= Jeff Talman =

Jeff Talman (born 1954 in Greensburg, Pennsylvania) is a contemporary artist who works in a variety of media including sound, light, video installation, sculpture, graphics and photography.

==Career==
Talman graduated with BA and MA degrees in Music Composition from the City College of New York. He later studied at Columbia University, where he began using computers for sound composition in 1984. He also taught and conducted orchestras at both schools. He has lived in New York City since 1976.

Though trained as a composer of chamber and orchestral music, Talman switched modes of presentation after an extended stay in Europe. His repeated visits to the Cathedral of St. Vitus in Prague in 1996-97 provided important insight regarding architectural sound. Talman determined that the ambient sound of a space, the Room Tone, is sufficient to activate the resonance of the space, which provides unique sonic perceptual data of the site.

After two years of experimentation with recordings of spatial sound, Talman's installation “Vanishing Point 1.1” (1999) was presented at St. Paul's Chapel at Columbia University. This work featured the site's resonance, extracted from a recording of its ambient room tone, amplified, treated as a compositional element and returned to the space in multi-channel sound. Since then Talman has produced numerous works that feature this unique resonance-composition and feedback technique. The installations, at times, also incorporate resonant sculpture, video projection and other visual objects.

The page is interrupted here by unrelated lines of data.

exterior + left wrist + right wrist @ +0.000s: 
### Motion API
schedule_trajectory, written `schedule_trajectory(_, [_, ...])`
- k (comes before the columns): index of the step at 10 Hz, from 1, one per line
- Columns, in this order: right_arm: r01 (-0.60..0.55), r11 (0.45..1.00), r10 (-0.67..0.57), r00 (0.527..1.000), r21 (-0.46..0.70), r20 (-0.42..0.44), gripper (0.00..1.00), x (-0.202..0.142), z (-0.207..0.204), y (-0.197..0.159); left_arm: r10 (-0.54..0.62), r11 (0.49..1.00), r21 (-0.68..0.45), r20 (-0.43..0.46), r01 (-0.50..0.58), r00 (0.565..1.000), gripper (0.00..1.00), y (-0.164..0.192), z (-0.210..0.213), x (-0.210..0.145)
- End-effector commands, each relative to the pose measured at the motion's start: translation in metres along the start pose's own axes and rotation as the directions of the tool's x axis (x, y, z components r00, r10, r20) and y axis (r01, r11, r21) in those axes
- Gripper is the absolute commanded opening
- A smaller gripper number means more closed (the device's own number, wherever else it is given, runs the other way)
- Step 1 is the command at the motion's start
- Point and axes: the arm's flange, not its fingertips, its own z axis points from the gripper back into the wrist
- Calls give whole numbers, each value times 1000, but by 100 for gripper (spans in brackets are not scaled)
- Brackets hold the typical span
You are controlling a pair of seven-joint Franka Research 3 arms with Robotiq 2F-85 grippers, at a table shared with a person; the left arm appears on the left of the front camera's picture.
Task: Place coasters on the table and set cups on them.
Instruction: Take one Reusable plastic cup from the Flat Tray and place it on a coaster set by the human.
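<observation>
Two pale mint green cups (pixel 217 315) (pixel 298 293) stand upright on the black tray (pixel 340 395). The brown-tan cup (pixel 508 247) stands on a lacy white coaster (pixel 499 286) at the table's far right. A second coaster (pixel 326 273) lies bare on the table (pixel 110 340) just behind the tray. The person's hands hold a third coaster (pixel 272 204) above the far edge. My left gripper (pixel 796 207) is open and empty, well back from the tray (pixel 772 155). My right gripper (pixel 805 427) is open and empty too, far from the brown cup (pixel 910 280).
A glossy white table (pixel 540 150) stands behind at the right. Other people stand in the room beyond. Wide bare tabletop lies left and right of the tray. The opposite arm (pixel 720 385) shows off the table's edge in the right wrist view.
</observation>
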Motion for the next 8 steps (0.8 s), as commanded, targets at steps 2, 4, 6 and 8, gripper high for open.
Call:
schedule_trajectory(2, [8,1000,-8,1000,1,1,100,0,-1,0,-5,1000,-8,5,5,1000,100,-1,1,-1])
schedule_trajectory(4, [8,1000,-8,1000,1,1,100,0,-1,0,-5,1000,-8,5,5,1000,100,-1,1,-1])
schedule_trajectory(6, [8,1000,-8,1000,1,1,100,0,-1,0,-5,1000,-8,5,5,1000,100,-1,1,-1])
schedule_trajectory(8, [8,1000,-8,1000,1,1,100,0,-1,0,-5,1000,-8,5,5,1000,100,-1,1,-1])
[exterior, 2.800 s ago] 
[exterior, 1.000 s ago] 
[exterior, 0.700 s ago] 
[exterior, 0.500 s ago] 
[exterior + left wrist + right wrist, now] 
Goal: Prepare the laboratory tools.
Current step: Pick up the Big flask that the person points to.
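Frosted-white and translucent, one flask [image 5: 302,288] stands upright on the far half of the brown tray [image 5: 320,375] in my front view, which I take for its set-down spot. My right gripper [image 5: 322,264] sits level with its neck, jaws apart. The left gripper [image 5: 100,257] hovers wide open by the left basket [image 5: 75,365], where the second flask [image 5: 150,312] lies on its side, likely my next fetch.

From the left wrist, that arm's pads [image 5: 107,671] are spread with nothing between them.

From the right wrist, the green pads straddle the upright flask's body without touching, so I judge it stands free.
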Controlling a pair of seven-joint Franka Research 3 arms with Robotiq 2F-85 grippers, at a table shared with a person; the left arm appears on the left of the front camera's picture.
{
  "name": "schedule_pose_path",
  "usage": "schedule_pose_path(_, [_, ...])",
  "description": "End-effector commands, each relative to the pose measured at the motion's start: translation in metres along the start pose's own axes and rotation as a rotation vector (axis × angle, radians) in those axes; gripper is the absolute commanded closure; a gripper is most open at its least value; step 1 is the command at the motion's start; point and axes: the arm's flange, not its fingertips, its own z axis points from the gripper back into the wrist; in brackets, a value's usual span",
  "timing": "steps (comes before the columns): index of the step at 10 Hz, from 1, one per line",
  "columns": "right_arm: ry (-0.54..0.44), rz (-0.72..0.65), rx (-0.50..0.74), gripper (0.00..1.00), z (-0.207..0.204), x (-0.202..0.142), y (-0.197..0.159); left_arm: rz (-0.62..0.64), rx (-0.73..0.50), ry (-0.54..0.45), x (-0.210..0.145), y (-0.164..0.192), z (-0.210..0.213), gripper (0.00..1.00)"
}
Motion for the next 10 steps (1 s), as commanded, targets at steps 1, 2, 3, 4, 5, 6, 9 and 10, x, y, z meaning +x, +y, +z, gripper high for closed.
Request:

Installation sites have included Cathedral Square (Domplatte) in Cologne, Germany, St. James Cathedral in Chicago, the Bavarian Forest, a wind turbine site in Åland, Finland, the MIT Media Lab, The Kitchen, Eyebeam, bitforms gallery in New York City and others.

==Awards==
Talman is a 2006 recipient of a John Simon Guggenheim Foundation Fellowship in Sound Art, a 2003 recipient of a New York Foundation for the Arts Fellowship in Computer Art and a 2016 recipient of The Gregory Millard Fellowship from the New York Foundation for the Arts in Music/Sound. He has been awarded numerous residencies including those at Yaddo, the Liguria Study Center in Bogliasco, Italy, the MacDowell Colony, the Virginia Center for the Creative Arts, the Oberpfälzer Künstlerhaus in Schwandorf, Germany and the Künstlerhaus Krems in Krems, Austria.